[Data shown Boundary: Start]
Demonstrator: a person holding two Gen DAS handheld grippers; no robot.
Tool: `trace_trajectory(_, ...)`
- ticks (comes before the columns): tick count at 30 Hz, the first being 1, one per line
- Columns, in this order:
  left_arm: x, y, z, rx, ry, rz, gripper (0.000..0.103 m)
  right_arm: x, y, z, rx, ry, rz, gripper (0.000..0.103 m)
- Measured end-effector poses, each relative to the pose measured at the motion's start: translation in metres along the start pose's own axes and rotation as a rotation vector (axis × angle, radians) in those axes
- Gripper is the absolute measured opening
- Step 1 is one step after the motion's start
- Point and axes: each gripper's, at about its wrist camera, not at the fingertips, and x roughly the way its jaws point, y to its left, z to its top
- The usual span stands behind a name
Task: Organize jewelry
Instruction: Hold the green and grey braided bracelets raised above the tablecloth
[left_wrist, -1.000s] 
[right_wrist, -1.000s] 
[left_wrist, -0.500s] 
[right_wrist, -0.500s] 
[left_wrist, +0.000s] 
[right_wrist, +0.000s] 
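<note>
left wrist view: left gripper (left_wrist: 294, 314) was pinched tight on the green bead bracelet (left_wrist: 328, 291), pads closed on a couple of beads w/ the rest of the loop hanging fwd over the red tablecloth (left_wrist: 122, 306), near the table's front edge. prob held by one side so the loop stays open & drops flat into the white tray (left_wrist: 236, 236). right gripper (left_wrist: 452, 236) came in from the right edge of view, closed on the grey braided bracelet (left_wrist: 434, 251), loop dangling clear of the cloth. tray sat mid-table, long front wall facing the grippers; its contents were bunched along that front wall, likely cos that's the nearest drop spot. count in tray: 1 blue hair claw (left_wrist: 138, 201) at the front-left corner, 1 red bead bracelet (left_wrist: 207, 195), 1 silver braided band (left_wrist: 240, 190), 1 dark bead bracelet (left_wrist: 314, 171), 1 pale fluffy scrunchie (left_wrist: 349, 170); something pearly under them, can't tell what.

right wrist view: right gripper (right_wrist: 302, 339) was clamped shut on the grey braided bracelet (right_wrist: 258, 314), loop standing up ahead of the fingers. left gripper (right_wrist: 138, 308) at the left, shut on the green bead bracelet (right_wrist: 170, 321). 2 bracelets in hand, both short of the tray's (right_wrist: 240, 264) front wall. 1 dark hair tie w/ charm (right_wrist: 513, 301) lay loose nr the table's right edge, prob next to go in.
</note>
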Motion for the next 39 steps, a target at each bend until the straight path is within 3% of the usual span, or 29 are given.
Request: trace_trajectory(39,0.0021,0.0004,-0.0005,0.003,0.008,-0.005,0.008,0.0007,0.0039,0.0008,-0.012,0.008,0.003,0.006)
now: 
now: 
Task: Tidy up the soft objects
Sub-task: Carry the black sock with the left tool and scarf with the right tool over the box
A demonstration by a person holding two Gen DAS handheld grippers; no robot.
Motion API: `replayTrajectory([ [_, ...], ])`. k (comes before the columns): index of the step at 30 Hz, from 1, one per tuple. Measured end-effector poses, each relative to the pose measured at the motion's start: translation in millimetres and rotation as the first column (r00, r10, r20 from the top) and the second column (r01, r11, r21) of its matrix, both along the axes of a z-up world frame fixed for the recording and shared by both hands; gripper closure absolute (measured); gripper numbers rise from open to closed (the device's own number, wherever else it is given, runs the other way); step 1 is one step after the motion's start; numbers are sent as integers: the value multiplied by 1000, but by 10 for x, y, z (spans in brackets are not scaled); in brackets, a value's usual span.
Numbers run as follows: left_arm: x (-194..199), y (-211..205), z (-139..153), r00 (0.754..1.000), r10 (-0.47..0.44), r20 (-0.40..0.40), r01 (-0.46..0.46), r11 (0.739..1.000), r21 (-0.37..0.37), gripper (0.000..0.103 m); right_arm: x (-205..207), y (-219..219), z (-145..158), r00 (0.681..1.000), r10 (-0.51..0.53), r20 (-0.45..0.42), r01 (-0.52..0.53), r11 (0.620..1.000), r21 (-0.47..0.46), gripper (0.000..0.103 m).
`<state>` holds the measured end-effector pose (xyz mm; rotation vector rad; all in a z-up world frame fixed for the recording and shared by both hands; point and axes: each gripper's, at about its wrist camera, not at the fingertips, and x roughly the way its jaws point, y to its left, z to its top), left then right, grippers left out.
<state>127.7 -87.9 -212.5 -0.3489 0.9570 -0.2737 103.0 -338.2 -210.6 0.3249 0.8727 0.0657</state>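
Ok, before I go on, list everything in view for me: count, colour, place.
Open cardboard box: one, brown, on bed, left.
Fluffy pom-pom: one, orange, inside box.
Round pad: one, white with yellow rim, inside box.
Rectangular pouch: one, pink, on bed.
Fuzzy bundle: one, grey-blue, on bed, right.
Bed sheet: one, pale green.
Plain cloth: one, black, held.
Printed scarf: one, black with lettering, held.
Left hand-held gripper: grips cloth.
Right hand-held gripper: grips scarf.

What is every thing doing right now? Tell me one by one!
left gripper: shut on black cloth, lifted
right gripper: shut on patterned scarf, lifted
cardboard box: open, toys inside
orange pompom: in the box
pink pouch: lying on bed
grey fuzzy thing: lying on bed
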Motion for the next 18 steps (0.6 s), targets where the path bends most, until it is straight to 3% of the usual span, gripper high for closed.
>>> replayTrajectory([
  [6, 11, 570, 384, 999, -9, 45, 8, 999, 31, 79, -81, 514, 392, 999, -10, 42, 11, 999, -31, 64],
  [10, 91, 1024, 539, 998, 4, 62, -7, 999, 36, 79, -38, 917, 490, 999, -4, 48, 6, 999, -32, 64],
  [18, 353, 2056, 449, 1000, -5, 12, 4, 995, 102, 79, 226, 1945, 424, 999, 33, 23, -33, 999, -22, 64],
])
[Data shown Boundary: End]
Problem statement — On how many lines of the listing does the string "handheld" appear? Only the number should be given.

Solution — 2